File Photo: A 7-Eleven Store.

Electra Consumer Products and Fox-Weizel are in talks with the US company on a franchise for operating the convenience store brand.

Convenience store chain 7-Eleven is on its way to Israel.

Fashion group Fox-Weizel Ltd. (TASE: FOX) and Electra Consumer Products, which among other things owns electrical goods chain Mahsanei Hashmal, will bring the US-based chain, which has over 70,000 stores in seventeen countries, to Israel.

The stores are open 24-hours a day, and generate revenue of some $61 billion annually.

Electra Consumer Products, headed by Zvika Shwimmer. reported that it was in talks with 7-Eleven on a memorandum of understanding concerning a franchise for developing and operating convenience stores under the brand in Israel, through a special purpose vehicle.

Listed fashion group Fox is due to join the franchise agreement.

If the plans materialize, Electra Consumer Products and Fox will set up a joint company, owned in equal shares, to run the chain in Israel.

This will be the first time either company has gone into food retailing, which is a challenging and competitive sector, with special challenges in the Israeli market, such as kashrut.

How large is the chain’s potential in Israel? “When 7-Eleven goes into a country, it’s to open no fewer than 100 stores,” industry sources said today.
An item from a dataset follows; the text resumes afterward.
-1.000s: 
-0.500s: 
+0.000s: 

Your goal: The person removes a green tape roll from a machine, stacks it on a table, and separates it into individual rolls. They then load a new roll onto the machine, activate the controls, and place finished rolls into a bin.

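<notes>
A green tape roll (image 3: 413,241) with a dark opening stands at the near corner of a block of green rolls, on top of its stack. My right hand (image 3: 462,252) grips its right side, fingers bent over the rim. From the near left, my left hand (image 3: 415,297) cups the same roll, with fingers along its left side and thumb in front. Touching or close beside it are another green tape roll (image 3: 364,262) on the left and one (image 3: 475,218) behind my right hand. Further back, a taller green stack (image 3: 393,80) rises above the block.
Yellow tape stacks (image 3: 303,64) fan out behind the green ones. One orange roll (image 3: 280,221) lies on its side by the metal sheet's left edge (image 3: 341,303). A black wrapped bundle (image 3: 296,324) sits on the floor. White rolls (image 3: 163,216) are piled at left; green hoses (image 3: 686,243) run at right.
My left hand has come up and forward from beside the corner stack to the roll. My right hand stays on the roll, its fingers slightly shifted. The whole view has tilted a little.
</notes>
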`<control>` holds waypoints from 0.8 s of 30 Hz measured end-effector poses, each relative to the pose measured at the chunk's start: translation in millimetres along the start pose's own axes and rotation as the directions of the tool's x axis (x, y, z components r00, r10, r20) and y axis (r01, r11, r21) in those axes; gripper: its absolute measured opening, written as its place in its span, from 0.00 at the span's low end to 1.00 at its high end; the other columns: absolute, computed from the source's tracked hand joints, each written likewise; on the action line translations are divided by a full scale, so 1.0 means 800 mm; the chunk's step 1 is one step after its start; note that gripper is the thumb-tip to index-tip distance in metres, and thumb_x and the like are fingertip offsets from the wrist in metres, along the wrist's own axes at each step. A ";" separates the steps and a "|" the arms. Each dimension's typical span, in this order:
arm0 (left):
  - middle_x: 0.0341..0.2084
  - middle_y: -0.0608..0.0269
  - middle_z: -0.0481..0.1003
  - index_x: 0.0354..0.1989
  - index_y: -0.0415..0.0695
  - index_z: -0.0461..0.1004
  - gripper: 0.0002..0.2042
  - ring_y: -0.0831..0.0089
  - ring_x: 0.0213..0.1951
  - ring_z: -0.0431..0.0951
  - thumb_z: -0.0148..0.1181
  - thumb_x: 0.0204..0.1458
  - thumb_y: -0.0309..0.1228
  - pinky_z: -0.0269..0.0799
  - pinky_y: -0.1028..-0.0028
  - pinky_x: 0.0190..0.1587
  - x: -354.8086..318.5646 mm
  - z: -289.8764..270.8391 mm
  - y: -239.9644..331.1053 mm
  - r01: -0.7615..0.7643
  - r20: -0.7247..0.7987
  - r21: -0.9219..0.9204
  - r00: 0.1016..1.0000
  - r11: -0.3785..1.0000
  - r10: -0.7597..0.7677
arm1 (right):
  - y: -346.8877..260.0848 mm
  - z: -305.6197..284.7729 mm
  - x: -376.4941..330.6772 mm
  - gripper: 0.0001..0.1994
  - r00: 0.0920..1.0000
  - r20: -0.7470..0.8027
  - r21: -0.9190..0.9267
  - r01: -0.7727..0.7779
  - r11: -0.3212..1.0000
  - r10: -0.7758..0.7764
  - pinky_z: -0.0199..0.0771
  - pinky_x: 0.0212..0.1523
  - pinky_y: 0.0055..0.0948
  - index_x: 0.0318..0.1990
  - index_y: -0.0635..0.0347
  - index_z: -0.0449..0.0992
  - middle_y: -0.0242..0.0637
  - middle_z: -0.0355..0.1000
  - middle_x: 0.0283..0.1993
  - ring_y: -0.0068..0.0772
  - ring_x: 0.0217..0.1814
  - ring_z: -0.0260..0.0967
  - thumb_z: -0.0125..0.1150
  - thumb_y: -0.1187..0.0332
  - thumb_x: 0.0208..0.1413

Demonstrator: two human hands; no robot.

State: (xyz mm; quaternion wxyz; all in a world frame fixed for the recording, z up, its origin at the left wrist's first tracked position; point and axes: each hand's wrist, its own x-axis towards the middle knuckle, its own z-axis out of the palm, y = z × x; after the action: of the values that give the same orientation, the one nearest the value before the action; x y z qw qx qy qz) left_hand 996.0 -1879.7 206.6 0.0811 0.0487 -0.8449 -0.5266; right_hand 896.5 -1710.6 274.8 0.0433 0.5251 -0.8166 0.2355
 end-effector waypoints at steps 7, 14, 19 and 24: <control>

If an agreement does materialize, the chain’s first stores will open in mid-2021 in Tel Aviv.

These will be stores of 50-300 square meters in size, selling classic supermarket products, as well as fresh produce, prepared food, hot beverages, and products under the chain’s own brand.

Unlike the convenience stores that already operate in Israel, such as Yellow, So Good, and Menta, which are mainly at fuel stations, 7-Eleven operates in city centers, at corners of main thoroughfares, at railway stations, office sites, as well as fuel stations. It will thus also compete with the urban formats of the large supermarket chains.

One of the main questions that arises in connection with the company’s advent in Israel is whether the franchise owners will allow it to open on Saturdays, which is when the existing convenience stores make a substantial part of their earnings.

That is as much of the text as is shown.